Le point le plus parlant, je l’ai vu quand j’ai attaché mes cheveux au milieu d’une matinée chaude. Le blush crème a mieux accroché sur la tempe encore un peu brillante que sur la mâchoire, où le col le cassait plus vite. Cette zone m’a montré où la texture fond bien et où elle décroche. Là, la crème aime une surface calme.
La poudre m’a surpris là où je ne l’attendais pas
Quand j’ai posé le blush poudre sur la même base SPF, j’ai d’abord vu un voile plus sec. Le pinceau laissait une couleur plus visible d’emblée, avec un rendu posé au-dessus de la peau. Sur peau nue, ce contraste sautait aux yeux. J’ai aimé ce côté propre, mais il fallait doser finement pour éviter l’effet trop net.
Après quelques heures, j’ai comparé les deux côtés en lumière du jour, près de la fenêtre, puis dans l’entrée de mon immeuble.
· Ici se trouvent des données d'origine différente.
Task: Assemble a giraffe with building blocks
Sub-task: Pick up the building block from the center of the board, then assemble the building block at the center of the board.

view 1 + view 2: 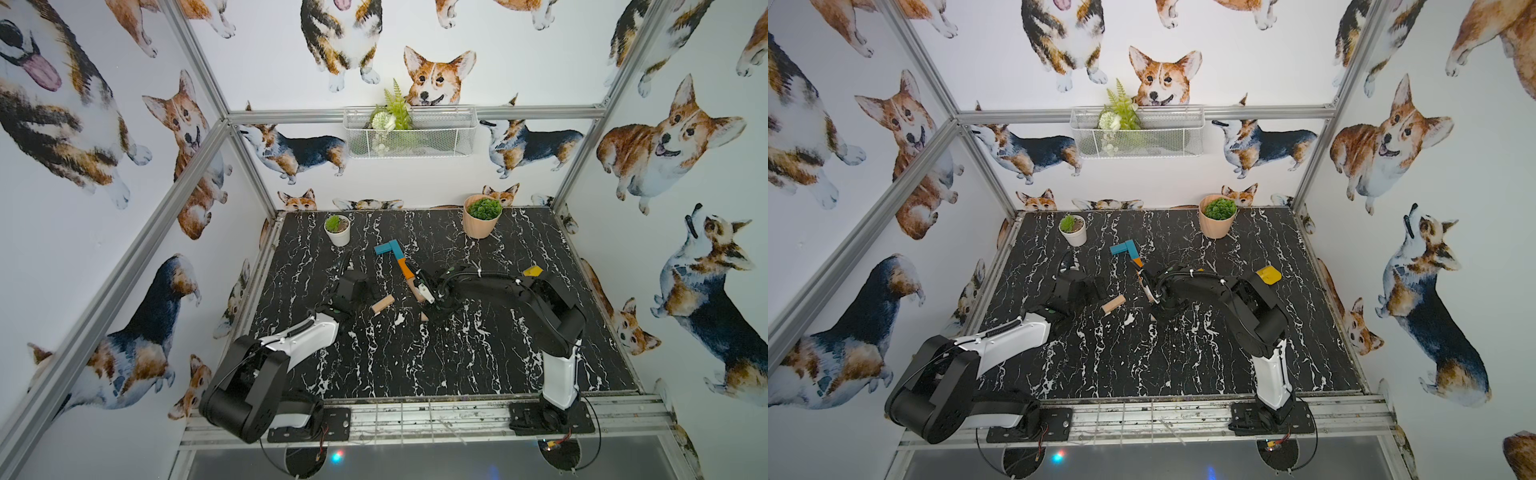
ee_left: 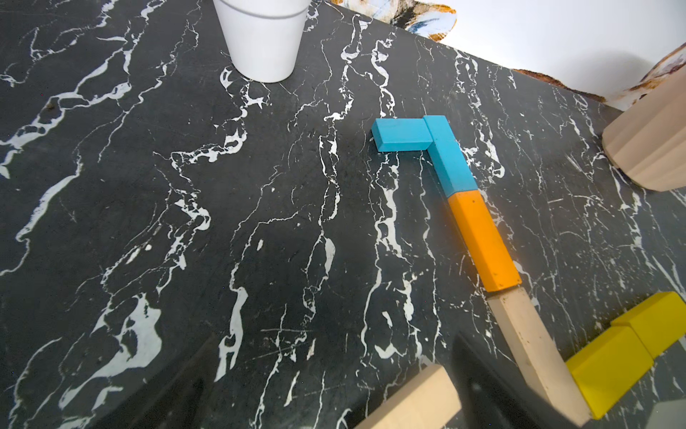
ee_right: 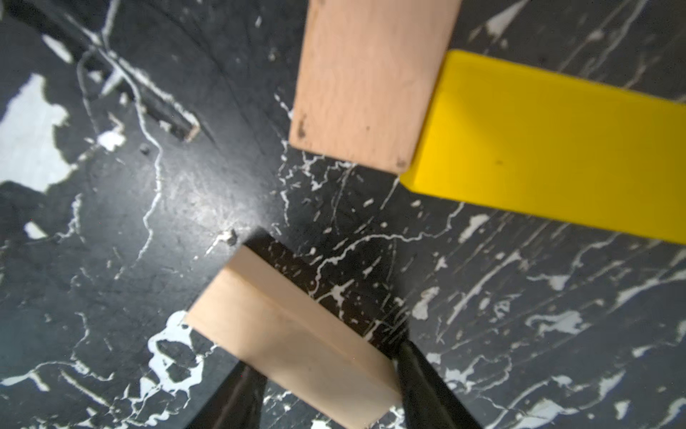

La poudre a gardé son intensité plus longtemps que prévu, surtout sur la pommette gauche. Je n’ai pas vu de grosse tache, mais j’ai vu un léger flou sur le bord quand j’ai touché mon visage deux fois dans l’après-midi.
C’est là que j’ai été le plus surpris. Je pensais que la crème gagnerait sur peau nue, et j’ai pourtant vu la poudre rester plus lisible après le déjeuner. Le soir, à 18 h 10, j’avais encore une couleur plus dessinée du côté poudre. Le côté crème s’était fondu plus vite dans ma peau.
Sur mon rythme, la poudre demandait moins de reprise, mais plus de doigté au départ. Un pinceau trop dense déposait trop de matière, alors qu’un pinceau plus lâche laissait un résultat plus léger. J’ai aussi vu qu’une base un peu plus sèche aiderait probablement l’accroche. Ici, la poudre structure mieux quand je veux un bord plus net.
Ce que je garde après ce test
Mon résultat le plus net est apparu après plusieurs jours de comparaison sur peau nue. Le blush crème a mieux fusionné avec ma base SPF quand je tapotais peu, vite et sur une peau encore calme. La poudre a gardé un aspect plus lisible quand ma peau brillait déjà un peu. J’ai vu la différence dans le miroir et sur mes photos prises dans le couloir.
Pour mes matins pressés, je garde la crème quand je veux une joue vivante et peu maquillée. Je garde la poudre quand je veux un contour plus structuré, ou quand je pars juste après m’être préparé. Dans les deux cas, j’ai gagné à rester sur une base simple et à ne pas surcharger.
Au bout de ce test, je n’ai pas un vainqueur absolu, j’ai un usage clair. Chez NARS, au Bon Marché, je rachèterais la crème pour fondre la couleur dans mon SPF, et la poudre pour obtenir un bord plus lisible. Pour une peau nue travaillée avec des gestes légers, la poudre m’a paru plus stable. La crème reste celle que je prends quand je veux aller vite et rester souple.